Second, we need to download the PDF template":

    print('downloading template')
    template_bytes = await load_message_contents(toc['template'])

Finally, we can recover a single PDF page, and store it to disk by calling retrieve_single_page:

    async def retrieve_single_page(page_number):
        output_pdf = await retrieve_single_page_pdf(toc, template_bytes, page_number)

        with open(SINGLE_PAGE_OUTPUT, 'wb') as outfile:
            output_pdf.write(outfile)

    await retrieve_single_page(2)

Alternatively, we could recover the entire PDF document or a subset of pages:

    async def retrieve_multiple_pages(page_numbers):
        # load all pages
        download_tasks = [retrieve_single_page_pdf(toc, template_bytes, page_number) for page_number in page_numbers]
        single_page_pdfs = await asyncio.gather(*download_tasks)

        output_pdf = single_page_pdfs[0]
        for single_page_pdf in single_page_pdfs[1:]:
            output_pdf.add_page(single_page_pdf.pages[0])  # pylint: disable=unsubscriptable-object

        with open(MULTI_PAGE_OUTPUT, 'wb') as outfile:
            output_pdf.write(outfile)

    await retrieve_multiple_pages(list(range(9)))
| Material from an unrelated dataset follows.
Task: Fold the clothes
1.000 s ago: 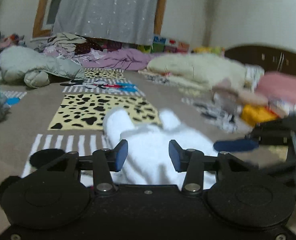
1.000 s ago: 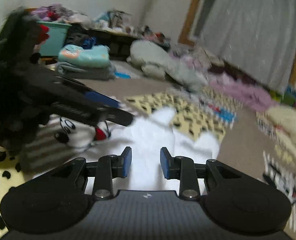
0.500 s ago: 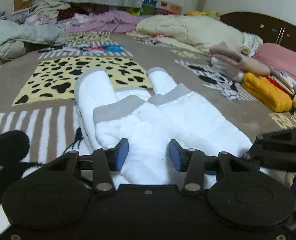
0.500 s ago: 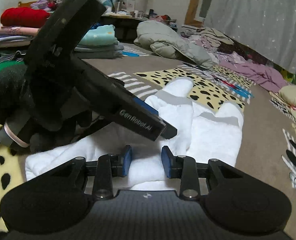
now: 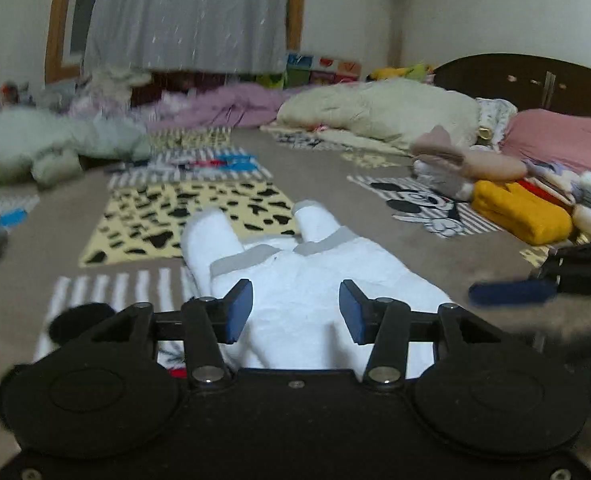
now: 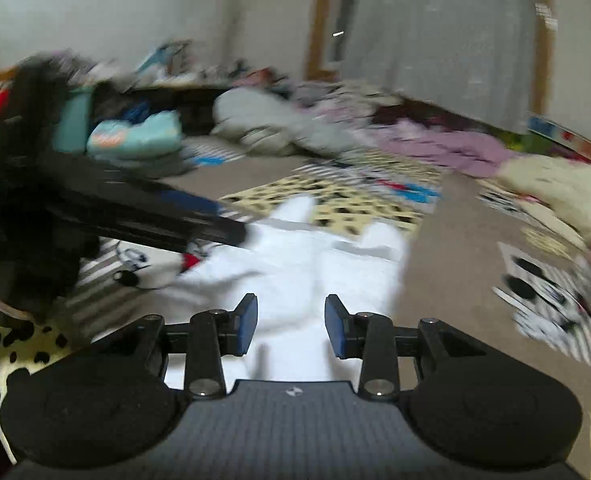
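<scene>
A white padded garment [image 5: 295,276] with grey bands across its two rounded ends lies flat on the patterned bedspread [image 5: 375,216], its two tube-shaped ends reaching onto a yellow panel with black spots [image 5: 183,216] and its body stretching back toward both cameras. The left claw [image 5: 295,316] hangs just above the near part of the garment with its blue-padded fingers [image 5: 239,308] spread wide and nothing between them; white fabric shows in the gap. The right claw [image 6: 290,326] is likewise spread, empty, and poised over the near end of the same garment [image 6: 315,264]; whether either claw touches the cloth cannot be told. In the left wrist view the right claw's blue tip enters from the right edge, just beside the garment's right side; in the right wrist view the left claw [image 6: 231,232] crosses from the left, its tip over the garment's left edge, blurred. Along the right edge of the bed sits a row of folded clothes, among them a mustard-yellow bundle [image 5: 523,212] and a pink folded piece [image 5: 467,160]. Toward the far edge lie a cream quilt [image 5: 379,112], a lilac crumpled cloth [image 5: 223,104] and a pale grey-green jacket [image 5: 55,144]. A grey curtain [image 5: 187,12] hangs behind the bed. The right wrist view is heavily blurred.
</scene>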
Here, we use retrieve_single_page_pdf to construct a single page PDF for each requested page. Then, we merge all of the single page PDFs in order to produce a multi-page PDF.

⚠️ The resulting PDF will likely be (much) larger than the original PDF. This is because add_page does not seem to reuse shared objects across documents. This could be optimized with a more granular PDF reader and writer as discussed in the Conceptual Design.